We have also added to the Results:
“If STN spikes that occur at one phase of the cortical γ cycle contribute to boosting cortical γ for contralateral movements, then during ipsilateral movements unintentional boosting of γ could be avoided if spikes would occur at the opposite phase (i.e. 180° apart). The following section will quantify if such a systematic difference in spike timing was present. This analysis was also motivated by the above reported differences in spiking probabilities between contra- and ipsilateral gripping observed at a specific phase of the γ cycle.”
And in the section “Cortical high-frequency activity increases faster in sites that show strongest γ coupling during contralateral gripping”:
“The final two analyses were performed to understand how local ECoG γ activity was distinct between different cortical sites during contra- and ipsilateral movements, and were more exploratory in nature.”
We also acknowledged in the Discussion that the final two analyses were exploratory:
“The sign of the shift flipped between contralateral and ipsilateral grip trials, which could potentially indicate a directional change in information flow (Battaglia et al., 2012; Besserve et al., 2015).
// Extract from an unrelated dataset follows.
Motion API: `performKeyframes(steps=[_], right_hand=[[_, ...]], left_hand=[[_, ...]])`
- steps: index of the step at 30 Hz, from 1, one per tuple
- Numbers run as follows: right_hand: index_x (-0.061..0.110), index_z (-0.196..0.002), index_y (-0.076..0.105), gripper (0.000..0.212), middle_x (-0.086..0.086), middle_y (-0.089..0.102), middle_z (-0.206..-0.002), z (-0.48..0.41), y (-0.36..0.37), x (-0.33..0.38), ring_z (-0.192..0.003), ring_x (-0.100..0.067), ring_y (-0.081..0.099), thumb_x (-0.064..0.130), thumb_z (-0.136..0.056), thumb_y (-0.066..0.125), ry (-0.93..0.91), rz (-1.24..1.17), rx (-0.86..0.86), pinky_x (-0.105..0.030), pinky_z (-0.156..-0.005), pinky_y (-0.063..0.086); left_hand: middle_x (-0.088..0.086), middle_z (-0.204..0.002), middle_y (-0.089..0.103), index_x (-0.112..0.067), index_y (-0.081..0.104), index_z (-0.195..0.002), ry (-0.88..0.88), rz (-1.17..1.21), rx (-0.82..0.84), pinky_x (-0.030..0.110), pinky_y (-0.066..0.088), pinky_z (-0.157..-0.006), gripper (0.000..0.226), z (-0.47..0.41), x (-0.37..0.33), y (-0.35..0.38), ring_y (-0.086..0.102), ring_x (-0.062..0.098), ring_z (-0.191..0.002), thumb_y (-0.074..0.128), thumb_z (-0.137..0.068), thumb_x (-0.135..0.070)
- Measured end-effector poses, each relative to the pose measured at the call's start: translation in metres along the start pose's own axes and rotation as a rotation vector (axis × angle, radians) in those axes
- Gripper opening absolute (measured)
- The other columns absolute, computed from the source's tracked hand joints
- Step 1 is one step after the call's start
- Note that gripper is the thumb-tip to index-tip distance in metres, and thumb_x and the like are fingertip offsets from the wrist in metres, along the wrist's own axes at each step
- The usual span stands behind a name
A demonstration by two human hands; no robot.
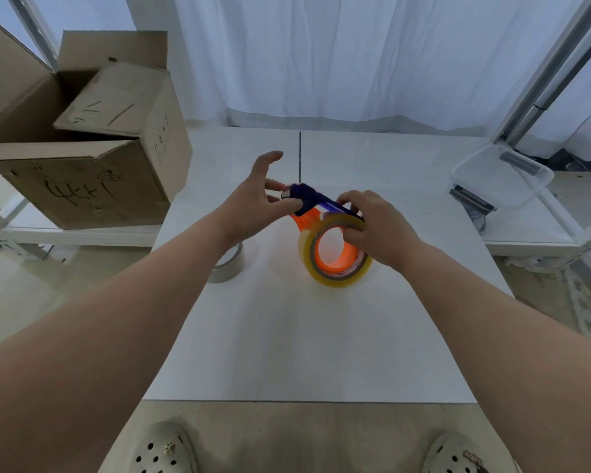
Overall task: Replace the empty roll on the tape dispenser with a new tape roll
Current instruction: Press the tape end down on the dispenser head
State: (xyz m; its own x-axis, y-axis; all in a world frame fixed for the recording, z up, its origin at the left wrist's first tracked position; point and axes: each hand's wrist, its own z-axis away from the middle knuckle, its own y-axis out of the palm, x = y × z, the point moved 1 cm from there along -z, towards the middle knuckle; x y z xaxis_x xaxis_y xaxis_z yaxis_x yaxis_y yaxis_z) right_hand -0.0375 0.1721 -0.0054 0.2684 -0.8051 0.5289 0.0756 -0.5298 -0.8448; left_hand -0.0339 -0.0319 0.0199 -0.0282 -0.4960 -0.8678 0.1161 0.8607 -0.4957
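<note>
**Fitting a Fresh Roll to the Dispenser**

Shows the tape dispenser [313,196] held low over the middle of the white table [287,336], with the new tape roll [335,278] already ringed around its orange hub [335,257]. Pinches the blue front end with the left hand [256,203], thumb and a finger closed on it and the forefinger lifted free. Curls the right hand [379,230] over the top of the yellowish roll, fingers wrapped on its rim, thumb set against the blue arm.

Runs, along its long axis, from the blue end at far left down to the roll at near right, so puts the roll directly under the right hand. Turns the roll's open face toward the camera. Cannot tell whether the lower rim touches the tabletop.

Leaves the empty roll [231,266] lying flat on the table, partly hidden beneath the left forearm, near the dispenser but apart from it.

Looks close to done: probably only threading the tape end forward to the blue tip, a job for the left hand, the nearer one.

Includes a cardboard box [82,186] at left and a clear plastic container [502,179] at right.
</note>
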Motion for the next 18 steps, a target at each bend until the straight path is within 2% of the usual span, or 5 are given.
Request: performKeyframes(steps=[3, 7, 11, 15, 18], right_hand=[[0.020, -0.123, 0.049, 0.042, -0.007, 0.059, -0.099, -0.004, -0.003, -0.008, -0.078, -0.023, 0.062, 0.013, -0.083, 0.063, 0.248, -0.182, 0.079, -0.033, -0.060, 0.056], [0.017, -0.116, 0.050, 0.033, -0.013, 0.061, -0.097, -0.005, -0.008, -0.013, -0.078, -0.034, 0.068, 0.009, -0.085, 0.060, 0.498, -0.344, 0.103, -0.043, -0.058, 0.060], [0.009, -0.101, 0.051, 0.019, -0.018, 0.063, -0.097, -0.015, -0.011, -0.012, -0.082, -0.041, 0.068, 0.006, -0.084, 0.058, 0.610, -0.354, 0.076, -0.051, -0.066, 0.059], [0.003, -0.107, 0.057, 0.027, -0.024, 0.068, -0.092, -0.026, -0.012, -0.007, -0.075, -0.042, 0.070, 0.006, -0.081, 0.058, 0.631, -0.283, 0.088, -0.051, -0.067, 0.060], [0.001, -0.107, 0.059, 0.027, -0.026, 0.068, -0.094, -0.029, -0.006, -0.003, -0.077, -0.042, 0.070, 0.007, -0.081, 0.059, 0.609, -0.283, 0.125, -0.052, -0.067, 0.060]], left_hand=[[0.007, -0.144, 0.036, -0.033, 0.018, -0.144, -0.004, -0.032, -0.093, 0.030, 0.041, -0.086, 0.077, -0.004, 0.007, 0.001, 0.049, 0.027, -0.122, 0.066, -0.083, -0.042], [0.009, -0.148, 0.028, -0.027, 0.022, -0.145, -0.016, -0.069, -0.123, 0.031, 0.040, -0.091, 0.071, -0.005, 0.017, 0.002, 0.047, 0.029, -0.126, 0.062, -0.087, -0.038], [0.009, -0.147, 0.028, -0.025, 0.025, -0.144, -0.053, -0.103, -0.127, 0.032, 0.040, -0.093, 0.067, -0.009, 0.020, 0.007, 0.051, 0.027, -0.120, 0.061, -0.088, -0.037], [0.010, -0.146, 0.028, -0.023, 0.029, -0.142, -0.087, -0.150, -0.107, 0.038, 0.041, -0.101, 0.065, -0.014, 0.023, 0.013, 0.050, 0.028, -0.120, 0.060, -0.087, -0.038], [0.010, -0.146, 0.026, -0.020, 0.031, -0.141, -0.110, -0.160, -0.080, 0.039, 0.040, -0.103, 0.061, -0.014, 0.027, 0.017, 0.048, 0.029, -0.123, 0.059, -0.089, -0.037]])
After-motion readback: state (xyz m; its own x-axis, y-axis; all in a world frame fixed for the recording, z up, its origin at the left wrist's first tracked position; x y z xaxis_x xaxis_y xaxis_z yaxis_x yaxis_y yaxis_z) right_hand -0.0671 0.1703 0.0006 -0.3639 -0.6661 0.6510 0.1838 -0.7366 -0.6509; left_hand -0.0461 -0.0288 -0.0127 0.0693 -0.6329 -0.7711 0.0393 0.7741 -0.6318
However, we would like to acknowledge that this analysis was exploratory and that the phase difference was only significant during ipsilateral gripping, where γ power was relatively weak.[…]The final two exploratory analyses investigating phase offsets between γ oscillations in different ECoG sites and the steepness of the HFA increase would also be more informative if a more consistent grid coverage had been present. We nevertheless reported these findings to motivate future studies of movement-related precentral and postcentral γ activity that could be examined with ECoG recordings alone.”
We did not perform any form of statistical corrections for the final two more exploratory analyses, however, it is now clear from the additional text that they were exploratory.
2) In the manuscript there is not a clear distinction between 'oscillatory' γ (or narrow range γ) and broadband γ. Although both are (unfortunately) called 'γ' in the literature, the emerging view is that the two have very different etiologies with broadband γ being a surrogate for neural firing and the narrow γ being a 'true' oscillation. In places, the authors seem to have made this distinction, specifying narrow γ and showing figures where γ is focused in a relatively narrow range (Figure 2A). However, in other portions of the manuscript the distinction is unclear. For instance, in Figure 2B there is clearly a broadband γ response which is expected to occur in motor cortex during movement (see Crone, 1998, for instance), but it is presented with a narrowband result (Figure 2A)? Do the authors believe these two examples reflect the same underlying process? Can more explanation be given please?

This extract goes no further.